Monday 8 February 2016

Unconnected

One of the most puzzling conversations I had while I was visiting museums in the States was at the MuseumNext conference in Indianapolis.

I was really lucky at that conference to intersect with Frith Williams from Te Papa (who was in America at the same time on a Fulbright). After two weeks of intense travelling and observing it was wonderful to spend time with someone who knew my local context and could help me process all the things I'd seen and heard.

At the drinks after one of the days of the conference, Frith and I got talking to two local post-grad Museum Studies students, who were volunteering at the event. They were agreeing vociferously with one of the speakers (I forget which) about the need to reach out to millennials (or whatever we want to call the current college-age population). I didn't dispute that we can't use "the same old channels" to reach this audience*, but it was when we pushed these two young women that things got interesting. They didn't read print newspapers or watch broadcast tv. But nor did they use Facebook, Twitter, or visit the websites of local museums. At this point Frith and I were quite puzzled - how did they track the world around them and talk to their friends? Well - mostly by texting, apparently.

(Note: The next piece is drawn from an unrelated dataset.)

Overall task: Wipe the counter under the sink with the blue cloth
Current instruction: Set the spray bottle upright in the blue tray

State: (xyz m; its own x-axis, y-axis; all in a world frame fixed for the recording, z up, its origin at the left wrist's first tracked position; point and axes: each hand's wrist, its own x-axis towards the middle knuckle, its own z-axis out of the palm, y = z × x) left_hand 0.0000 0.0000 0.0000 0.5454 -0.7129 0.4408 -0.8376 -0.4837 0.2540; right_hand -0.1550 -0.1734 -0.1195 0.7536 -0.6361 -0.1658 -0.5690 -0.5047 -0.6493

I was kind of dismayed by this conversation. The marketing/comms side of me was dismayed by the narrowing of access points to these young viewers. How can you tell people about something they might enjoy - or something you've tried to make for them - if you can't reach them? And partly because two post-grad students who want to work in museums and live in the most vibrant museum country in the world were somehow proud of the fact that museums couldn't reach them - and unconcerned that they weren't being at all active about seeking information about what was happening at their local cultural institutions.

I was reminded of that conversation and my mixed feelings by this article by Felicity Duncan on The Conversation. She mixes anecdotal observational of her students (studying comms and social media) with recent research releases and writes:
Today, however, the newest data increasingly support the idea that young people are actually transitioning out of using what we might term broadcast social media – like Facebook and Twitter – and switching instead to using narrowcast tools – like Messenger or Snapchat. Instead of posting generic and sanitized updates for all to see, they are sharing their transient goofy selfies and blow-by-blow descriptions of class with only their closest friends.
Duncan concludes (by way of a rather strange segue into how this is scarier for parents because they can't monitor their kids):
The great promise of social media was that they would create a powerful and open public sphere, in which ideas could spread and networks of political action could form. If it is true that the young are turning aside from these platforms, and spending most of their time with messaging apps that connect only those who are already connected, the political promise of social media may never be realized.

*I would love to get some real research into how different age, geographic and cultural groups do and do not find out about arts events in their locations and nationally. I know in Lower Hutt, for example, that readership of the local print newspaper is still very high, and I wonder if that is reflected around the country, or varies region by region and age group by age group.